A análise utilizou um modelo de regressão por descontinuidade, explorando a mudança abrupta na política de vacinação. Os dados foram extraídos do banco Secure Anonymised Information Linkage (SAIL), que reúne registros de saúde primária, secundária e óbitos. A pesquisa confirmou que não havia diferenças sistemáticas entre os grupos quanto a doenças pré-existentes ou uso de serviços médicos, o que fortalece a validade dos resultados. Além do impacto sobre a demência, o estudo também demonstrou uma redução de cerca de 37% nos casos de herpes-zóster entre os vacinados, um achado já documentado da literatura.
Segundo o infectologista Dr. Guenael Freire de Souza, do São Marcos Saúde (Dasa/MG), a descoberta é promissora, mas deve ser interpretada com cautela. “A vacina evita a reativação do vírus varicela-zoster e, como consequência, impede uma inflamação que pode estar associada à demência, mas novos estudos são necessários para confirmar este fato”, atenta. Além disso, por ser um estudo observacional, não é possível estabelecer uma relação de causa e efeito definitiva, já que fatores como estilo de vida ou e acesso aos serviços de saúde podem influenciar os resultados.
Internações por herpes-zóster crescem no Brasil
O número de internações por varicela e herpes-zóster tem aumentado nos últimos anos no Brasil.
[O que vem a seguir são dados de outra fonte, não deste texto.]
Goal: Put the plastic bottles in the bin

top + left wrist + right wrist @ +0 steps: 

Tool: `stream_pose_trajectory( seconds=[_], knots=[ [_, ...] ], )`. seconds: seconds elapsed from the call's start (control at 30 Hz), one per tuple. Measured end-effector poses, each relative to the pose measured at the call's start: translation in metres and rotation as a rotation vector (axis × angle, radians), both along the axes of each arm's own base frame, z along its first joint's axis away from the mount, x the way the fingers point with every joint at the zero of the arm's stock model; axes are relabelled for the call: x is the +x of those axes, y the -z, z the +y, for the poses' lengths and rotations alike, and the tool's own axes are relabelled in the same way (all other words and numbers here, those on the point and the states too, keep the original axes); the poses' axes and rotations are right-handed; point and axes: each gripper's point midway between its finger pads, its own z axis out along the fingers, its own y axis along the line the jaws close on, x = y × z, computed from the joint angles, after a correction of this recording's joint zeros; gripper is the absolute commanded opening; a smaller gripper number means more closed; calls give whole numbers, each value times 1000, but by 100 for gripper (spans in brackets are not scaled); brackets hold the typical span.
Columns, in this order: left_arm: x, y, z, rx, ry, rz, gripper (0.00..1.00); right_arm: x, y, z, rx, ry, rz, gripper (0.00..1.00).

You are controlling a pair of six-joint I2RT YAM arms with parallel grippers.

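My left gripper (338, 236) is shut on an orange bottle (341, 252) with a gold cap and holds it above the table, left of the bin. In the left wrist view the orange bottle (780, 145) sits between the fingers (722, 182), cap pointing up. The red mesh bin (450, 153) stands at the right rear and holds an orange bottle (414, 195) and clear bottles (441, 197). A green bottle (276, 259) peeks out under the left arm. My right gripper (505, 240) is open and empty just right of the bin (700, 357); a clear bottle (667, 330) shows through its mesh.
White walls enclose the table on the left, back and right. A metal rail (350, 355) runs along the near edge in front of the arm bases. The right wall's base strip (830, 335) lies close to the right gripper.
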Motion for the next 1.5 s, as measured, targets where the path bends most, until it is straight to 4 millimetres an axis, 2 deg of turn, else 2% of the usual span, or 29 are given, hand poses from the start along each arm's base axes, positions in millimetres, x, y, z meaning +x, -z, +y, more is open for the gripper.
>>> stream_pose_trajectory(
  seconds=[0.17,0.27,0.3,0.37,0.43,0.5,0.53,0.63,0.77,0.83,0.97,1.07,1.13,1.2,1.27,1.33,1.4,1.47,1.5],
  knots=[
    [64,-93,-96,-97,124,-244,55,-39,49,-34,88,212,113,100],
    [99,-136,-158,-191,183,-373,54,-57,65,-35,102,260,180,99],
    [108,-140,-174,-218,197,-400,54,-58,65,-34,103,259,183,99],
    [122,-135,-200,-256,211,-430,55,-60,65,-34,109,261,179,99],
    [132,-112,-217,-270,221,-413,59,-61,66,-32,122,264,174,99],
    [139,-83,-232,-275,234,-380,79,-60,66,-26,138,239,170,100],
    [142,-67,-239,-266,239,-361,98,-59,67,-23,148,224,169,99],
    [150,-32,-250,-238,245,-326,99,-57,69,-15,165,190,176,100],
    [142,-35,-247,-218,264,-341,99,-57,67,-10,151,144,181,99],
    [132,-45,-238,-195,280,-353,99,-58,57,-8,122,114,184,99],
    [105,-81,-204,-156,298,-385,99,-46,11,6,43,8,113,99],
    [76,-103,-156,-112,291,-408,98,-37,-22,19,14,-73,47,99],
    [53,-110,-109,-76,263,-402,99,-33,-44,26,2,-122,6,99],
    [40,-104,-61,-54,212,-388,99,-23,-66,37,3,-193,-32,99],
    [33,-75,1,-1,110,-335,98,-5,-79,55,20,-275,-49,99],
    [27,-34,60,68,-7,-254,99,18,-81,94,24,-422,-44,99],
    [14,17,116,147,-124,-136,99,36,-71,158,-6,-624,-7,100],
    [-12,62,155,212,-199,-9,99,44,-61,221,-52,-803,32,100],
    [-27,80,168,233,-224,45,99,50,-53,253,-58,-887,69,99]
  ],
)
Segundo dados do Sistema de Informações Hospitalares do Sistema Único de Saúde (SIH/SUS), foram registradas cerca de 2.600 internações em 2023, um crescimento de aproximadamente 13,6% em relação a 2022. Na comparação com 2021, o aumento chega a 31,6%. O Dr. Souza destaca que o vírus pode permanecer dormente por décadas e se reativar em situações de imunossupressão, como o envelhecimento ou a presença de doenças crônicas. “Durante anos, o vírus pode ficar quietinho, sem causar problemas. Mas, em determinadas situações, ele pode se reativar e atingir a pele por meio de nervos inflamados, causando lesões com bolhas e muita dor”, assinala.
O infectologista também chama atenção para manifestações atípicas que dificultam o diagnóstico. As lesões podem ser confundidas com outras condições, atrasando o início do tratamento. Em alguns casos, o herpes-zóster pode causar complicações neurológicas, como encefalites, paralisias e alterações visuais. “Mais de 90% da população adulta brasileira já teve catapora e carrega o vírus de forma latente. Com o envelhecimento populacional, sua reativação torna-se mais comum, o que reforça a importância da vacinação”, acrescenta.
Atualmente, a única vacina contra herpes-zóster disponível no Brasil é a Shingrix, produzida pela GSK. Indicada para pessoas com mais de 50 anos ou imunossuprimidas, é aplicada em duas doses e está disponível apenas na rede privada, com custo aproximado de R$ 800 por dose, o que limita o acesso para grande parte da população. Globalmente, mais de 55 milhões de pessoas vivem com demência, número que pode ultrapassar 131 milhões até 2050, impulsionado pelo envelhecimento populacional. A cada três segundos, um novo caso é diagnosticado. O Alzheimer e outras formas de demência são doenças devastadoras, tanto para os pacientes quanto suas famílias.
“Essa associação entre vacinação e saúde cerebral precisa ser explorada com mais profundidade, mas pode nos levar a uma nova forma de proteger o cérebro contra a demência. A possibilidade de que uma vacina já existente possa ajudar a reduzir esse risco abre uma nova dimensão para a saúde pública”, finaliza o Dr. Souza.